Pese a que los términos poseyeron en apariencia idéntica cordialidad, el modo de exponerlos varió considerablemente. Algo difícil de determinar nació en ellos, algo corrupto y malsano que parecía tomar cuerpo con cada comentario. De las exiguas y perecederas cenizas de una voz cascada que en ocasiones perdía el aliento emergió un enérgico torrente, hasta entonces soterrado, capaz de mostrar a un tiempo directa firmeza y vigorosa altivez. Virtudes que otorgaban tal propiedad al que se supiera servir de ellas, que hasta la mayor mentira se hubiera cuestionado apadrinada por semejantes auspicios. Así mismo, y sin que se disipara la despótica aridez recién adquirida, el cortesano hizo alarde de virtuosismo, controlando con donaire la modulación de una voz que comenzó a oscilar, a ofrecer matices destinados a robustecer la naturaleza de cada expresión.

―En ningún momento fue cuestión de lo que yo creyera o dejara de creer.

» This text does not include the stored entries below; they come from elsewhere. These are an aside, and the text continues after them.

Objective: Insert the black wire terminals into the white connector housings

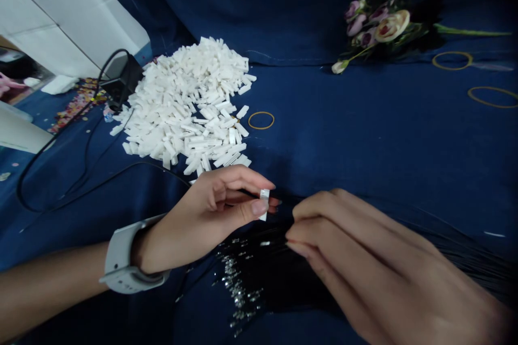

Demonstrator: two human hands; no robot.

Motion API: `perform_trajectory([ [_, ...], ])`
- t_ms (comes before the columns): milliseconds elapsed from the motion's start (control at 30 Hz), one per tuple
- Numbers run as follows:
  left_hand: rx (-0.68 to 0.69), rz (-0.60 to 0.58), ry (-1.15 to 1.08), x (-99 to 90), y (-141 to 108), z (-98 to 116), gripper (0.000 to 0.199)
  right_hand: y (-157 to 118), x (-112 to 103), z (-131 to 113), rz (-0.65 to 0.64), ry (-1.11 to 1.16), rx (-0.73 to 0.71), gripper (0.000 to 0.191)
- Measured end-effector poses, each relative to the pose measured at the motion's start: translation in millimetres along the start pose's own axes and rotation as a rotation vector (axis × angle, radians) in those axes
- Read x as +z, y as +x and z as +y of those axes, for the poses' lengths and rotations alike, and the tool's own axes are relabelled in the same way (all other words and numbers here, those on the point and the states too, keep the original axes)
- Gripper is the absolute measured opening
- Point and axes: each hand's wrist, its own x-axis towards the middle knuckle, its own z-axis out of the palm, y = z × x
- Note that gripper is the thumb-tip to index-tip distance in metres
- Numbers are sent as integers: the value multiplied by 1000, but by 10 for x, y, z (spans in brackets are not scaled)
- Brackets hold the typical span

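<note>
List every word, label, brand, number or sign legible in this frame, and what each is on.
No readable text anywhere.
White piece in the left hand: no legible marking; too small to tell.
Pile of white pieces: no legible marking.
Black adapter: no label can be made out.
Grey wrist strap: no lettering visible.
White container at the left edge: too blurred to read any print.
</note>
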Motion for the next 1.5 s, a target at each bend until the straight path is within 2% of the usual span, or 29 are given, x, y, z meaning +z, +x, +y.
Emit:
perform_trajectory([
  [167,-3,18,1,1,-2,-9,10,145,-13,130,85,-78,19,20],
  [300,13,24,12,-1,-4,-25,10,187,-25,183,78,-109,-19,22],
  [1067,15,33,194,51,-61,-80,9,209,48,164,51,-27,-37,21],
  [1233,17,25,195,71,-54,-76,11,195,-15,78,111,80,42,19],
  [1333,35,8,193,66,-44,-80,12,177,5,-1,48,187,-22,26],
  [1433,38,-13,190,60,-39,-86,11,162,53,-53,-57,162,-58,32],
  [1500,30,-27,175,60,-38,-87,11,156,63,-72,-76,132,-46,33],
])
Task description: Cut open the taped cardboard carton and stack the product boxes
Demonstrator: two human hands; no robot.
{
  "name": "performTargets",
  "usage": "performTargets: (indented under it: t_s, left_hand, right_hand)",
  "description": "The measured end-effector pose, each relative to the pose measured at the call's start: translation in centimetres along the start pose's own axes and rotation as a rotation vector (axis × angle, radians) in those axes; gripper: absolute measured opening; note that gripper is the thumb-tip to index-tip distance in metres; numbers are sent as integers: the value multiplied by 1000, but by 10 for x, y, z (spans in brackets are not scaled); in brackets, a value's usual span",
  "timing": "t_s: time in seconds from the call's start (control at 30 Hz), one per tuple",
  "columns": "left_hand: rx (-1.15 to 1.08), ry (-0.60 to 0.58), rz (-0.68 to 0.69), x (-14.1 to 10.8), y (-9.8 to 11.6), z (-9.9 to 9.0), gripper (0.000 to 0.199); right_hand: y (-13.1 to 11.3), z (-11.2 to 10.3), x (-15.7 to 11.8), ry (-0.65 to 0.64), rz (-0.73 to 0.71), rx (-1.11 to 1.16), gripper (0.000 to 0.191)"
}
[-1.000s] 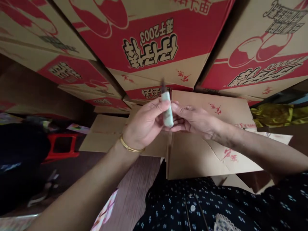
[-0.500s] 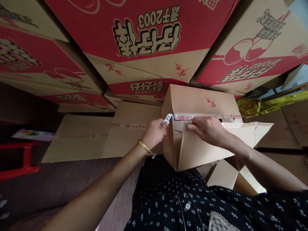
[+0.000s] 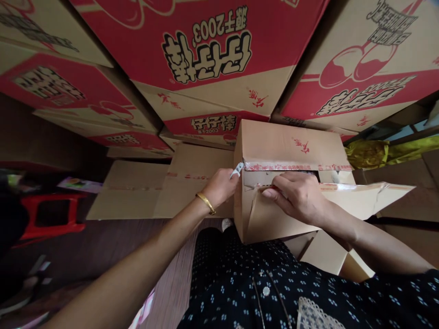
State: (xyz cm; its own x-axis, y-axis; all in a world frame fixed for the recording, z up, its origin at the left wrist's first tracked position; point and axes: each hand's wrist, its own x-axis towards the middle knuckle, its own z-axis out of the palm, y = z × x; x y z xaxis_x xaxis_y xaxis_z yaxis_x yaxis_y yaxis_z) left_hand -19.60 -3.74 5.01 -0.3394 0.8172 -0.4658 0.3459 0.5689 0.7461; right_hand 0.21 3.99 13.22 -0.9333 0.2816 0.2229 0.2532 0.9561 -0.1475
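A brown cardboard box (image 3: 291, 138) stands right in front of me, its top slit along a strip of printed tape. My left hand (image 3: 221, 186) is closed around a small pale box cutter (image 3: 237, 170), whose tip is at the box's upper left corner. My right hand (image 3: 297, 196) grips the edge of the near cardboard flap (image 3: 274, 217), its fingers curled over the rim. A dark gap shows between this flap and the taped edge; what lies inside is mostly hidden.
Large red and tan printed cartons (image 3: 212, 50) are stacked along the far side. Flattened cardboard (image 3: 137, 189) lies to the left, near a red plastic stool (image 3: 51, 217). An open box (image 3: 324, 256) sits under my right arm, and yellow plastic (image 3: 368, 153) lies beyond it.
The right hand has drawn the near flap slightly toward me, so the opening is wider. The left hand still holds the cutter near the corner. The view has shifted a little left.
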Motion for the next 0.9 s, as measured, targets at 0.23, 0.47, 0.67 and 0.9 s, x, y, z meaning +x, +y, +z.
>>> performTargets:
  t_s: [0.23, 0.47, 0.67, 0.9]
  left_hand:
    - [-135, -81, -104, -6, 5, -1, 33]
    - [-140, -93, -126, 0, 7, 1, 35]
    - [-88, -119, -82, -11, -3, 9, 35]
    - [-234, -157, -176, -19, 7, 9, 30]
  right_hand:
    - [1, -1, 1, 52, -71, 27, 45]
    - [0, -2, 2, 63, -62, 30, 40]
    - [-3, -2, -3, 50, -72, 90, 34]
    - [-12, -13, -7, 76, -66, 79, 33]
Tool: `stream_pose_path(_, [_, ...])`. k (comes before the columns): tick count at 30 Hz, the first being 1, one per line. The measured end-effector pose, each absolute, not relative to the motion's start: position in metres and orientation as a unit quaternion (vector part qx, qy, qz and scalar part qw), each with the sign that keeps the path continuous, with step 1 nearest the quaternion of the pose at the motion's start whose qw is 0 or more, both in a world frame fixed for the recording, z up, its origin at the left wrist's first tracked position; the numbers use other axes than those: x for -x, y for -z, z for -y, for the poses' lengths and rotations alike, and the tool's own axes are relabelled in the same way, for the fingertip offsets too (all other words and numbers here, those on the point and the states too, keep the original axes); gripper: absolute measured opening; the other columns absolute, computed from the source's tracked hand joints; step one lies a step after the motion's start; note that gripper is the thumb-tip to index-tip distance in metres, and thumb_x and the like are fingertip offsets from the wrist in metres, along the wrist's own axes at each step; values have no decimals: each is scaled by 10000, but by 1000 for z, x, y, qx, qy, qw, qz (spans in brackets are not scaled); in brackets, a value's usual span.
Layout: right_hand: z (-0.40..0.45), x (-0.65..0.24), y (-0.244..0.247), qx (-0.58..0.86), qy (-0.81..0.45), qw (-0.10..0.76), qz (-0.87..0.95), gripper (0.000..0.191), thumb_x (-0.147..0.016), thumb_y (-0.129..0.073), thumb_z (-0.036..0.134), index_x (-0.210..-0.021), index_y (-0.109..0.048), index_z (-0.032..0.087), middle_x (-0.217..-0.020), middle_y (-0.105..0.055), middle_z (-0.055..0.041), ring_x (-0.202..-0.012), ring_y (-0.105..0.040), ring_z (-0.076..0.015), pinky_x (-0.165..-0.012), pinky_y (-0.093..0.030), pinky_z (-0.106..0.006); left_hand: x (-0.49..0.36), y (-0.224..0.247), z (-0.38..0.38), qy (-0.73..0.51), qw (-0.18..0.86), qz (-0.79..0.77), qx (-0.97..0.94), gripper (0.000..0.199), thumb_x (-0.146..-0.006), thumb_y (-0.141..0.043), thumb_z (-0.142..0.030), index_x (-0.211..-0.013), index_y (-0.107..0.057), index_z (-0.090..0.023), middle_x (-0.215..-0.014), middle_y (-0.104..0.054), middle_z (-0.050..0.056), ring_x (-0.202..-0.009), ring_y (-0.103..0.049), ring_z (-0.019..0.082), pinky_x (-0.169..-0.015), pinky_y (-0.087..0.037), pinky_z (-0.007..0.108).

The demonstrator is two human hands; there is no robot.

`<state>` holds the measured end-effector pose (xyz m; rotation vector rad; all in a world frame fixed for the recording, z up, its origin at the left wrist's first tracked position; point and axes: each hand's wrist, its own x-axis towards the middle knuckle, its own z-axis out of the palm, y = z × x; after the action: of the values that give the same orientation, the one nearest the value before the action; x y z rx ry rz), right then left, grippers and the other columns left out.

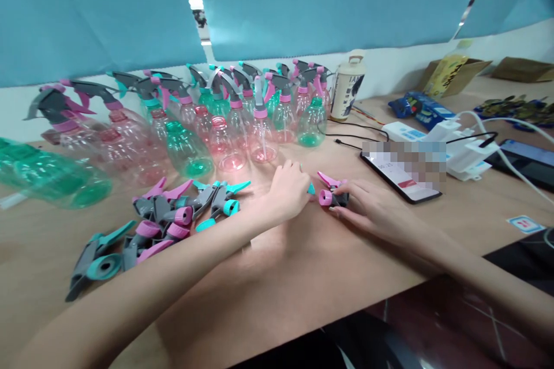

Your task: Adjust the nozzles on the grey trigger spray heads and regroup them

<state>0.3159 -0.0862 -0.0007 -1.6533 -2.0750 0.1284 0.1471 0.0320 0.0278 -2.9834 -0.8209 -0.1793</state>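
Clock positions are read in the head view, centred between the two hands.

Right hand (367, 202): grasps a pink-and-grey trigger sprayer head (331, 197) between thumb and fingers. The head sits just above the table (277, 282) or on it; contact cannot be determined. Its pink collar faces 9 o'clock, toward the left hand (291, 190).

Left hand: fingers curled, back of the hand uppermost. A small teal part (311, 188) shows at its 3 o'clock edge; whether the fingers grip this part cannot be determined.

Loose sprayer heads (162, 213), in pink-and-grey and teal-and-grey, lie piled between 8 and 9 o'clock.

Spray bottles (264, 138), clear pink and green, stand from 10 to 12 o'clock, many with trigger heads fitted. An open-necked green-based bottle (311, 127) stands at 12 o'clock. Green bottles (56, 176) lie at 9 o'clock, near the view's edge.

A white printed bottle (347, 89) stands between 12 and 1 o'clock. A smartphone (400, 179) lies near 3 o'clock, just before a white power strip (459, 153). A blue packet (426, 110) lies at 2 o'clock.
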Motion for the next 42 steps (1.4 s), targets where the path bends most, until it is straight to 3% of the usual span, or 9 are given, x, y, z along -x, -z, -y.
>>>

Mis hermanos y yo, no ceñimos a órdenes establecidas: Dar caza a los que transiten el jardín al amparo de la noche ―manifestó escueto y marcial, apenas tras un breve instante de desconcierto producido por tan notable cambio en su antagonista.

―Y en lo que a dicho presente se refiere, si el caballero Sionel afirmó que no se serviría de él, ¿creéis que sería correcto que lo hicierais vos? ―inquirió con mordacidad, molesto ante un comentario de lo más impropio. ―Si es vuestra intención importunarme… ―añadió con cierto aire de amenaza, ante de verse interrumpido en la manera que el decoro le permitía.